● **Work to be completed**:
Every line below should be copied exactly; drop the pictures.

● **Material provided**:
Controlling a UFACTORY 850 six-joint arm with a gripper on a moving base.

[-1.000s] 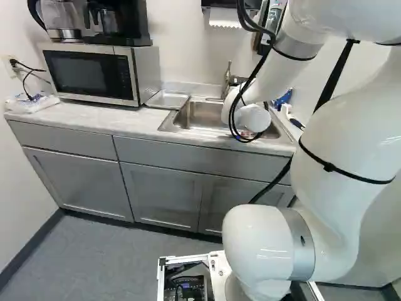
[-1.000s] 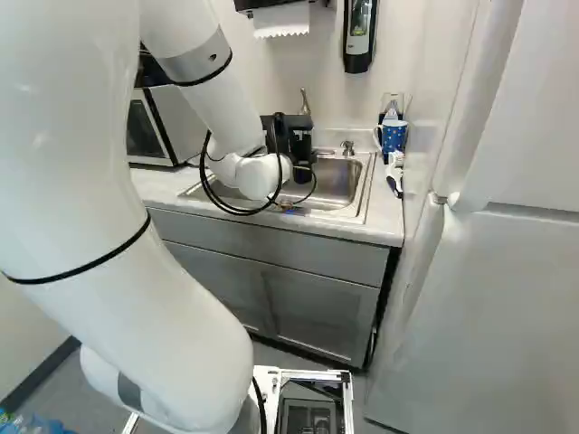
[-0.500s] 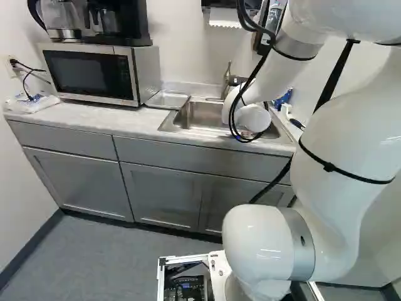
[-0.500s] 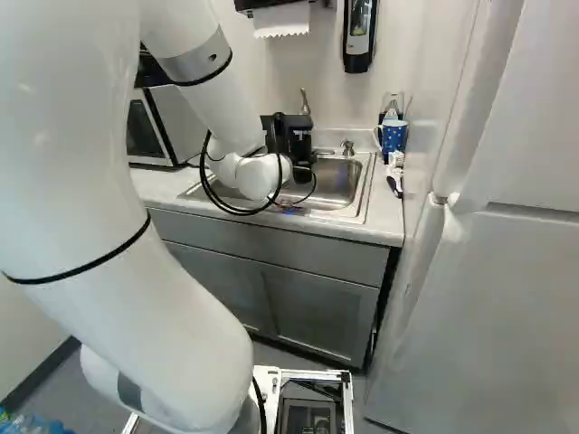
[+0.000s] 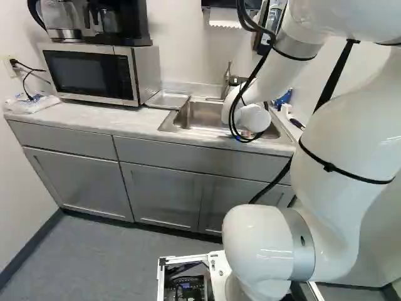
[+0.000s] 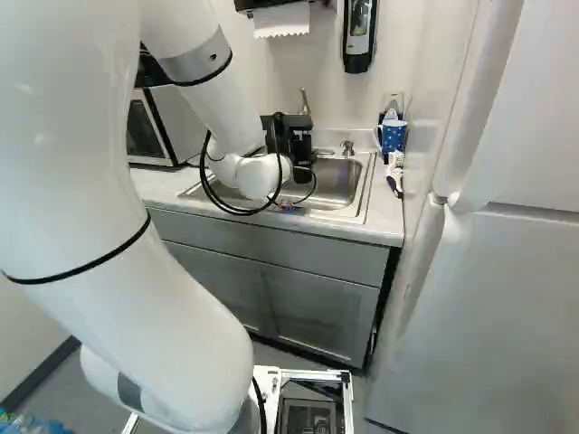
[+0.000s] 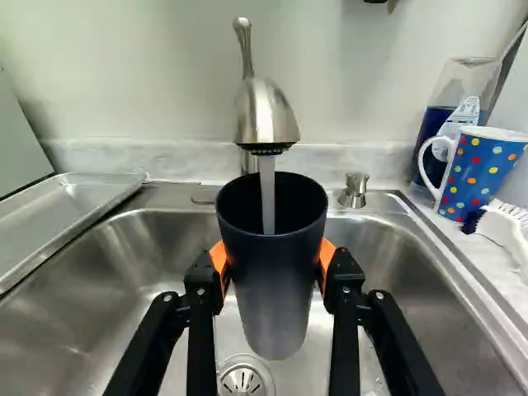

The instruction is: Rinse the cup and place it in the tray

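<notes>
We had our end effector [image 6: 297, 145] clamped on the cup [image 7: 275, 276], mouth up below the faucet [image 7: 266, 114], water [image 7: 268, 198] pouring in; the tray [image 7: 62, 219] sat beside the sink [image 7: 404, 272].

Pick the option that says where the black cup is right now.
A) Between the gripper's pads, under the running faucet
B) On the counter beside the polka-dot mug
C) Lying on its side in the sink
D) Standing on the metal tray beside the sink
A: the black cup is held upright between the orange pads, with water from the faucet running into its open top.
</notes>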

● **Exercise solution**:
Controlling a UFACTORY 850 six-joint arm with a gripper on a moving base.

[-1.000s] 
[-1.000s] 
[-0.500s] 
[-0.500s] 
[+0.000s] 
[+0.000s] 
[+0.000s] 

The instruction is: Rinse the cup and place it in the tray

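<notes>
We had our end effector [image 6: 297, 145] clamped on the cup [image 7: 275, 276], mouth up below the faucet [image 7: 266, 114], water [image 7: 268, 198] pouring in; the tray [image 7: 62, 219] sat beside the sink [image 7: 404, 272].

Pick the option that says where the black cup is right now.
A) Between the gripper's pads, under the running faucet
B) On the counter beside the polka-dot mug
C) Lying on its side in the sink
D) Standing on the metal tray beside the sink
A: the black cup is held upright between the orange pads, with water from the faucet running into its open top.
</notes>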

Nothing else belongs to this answer.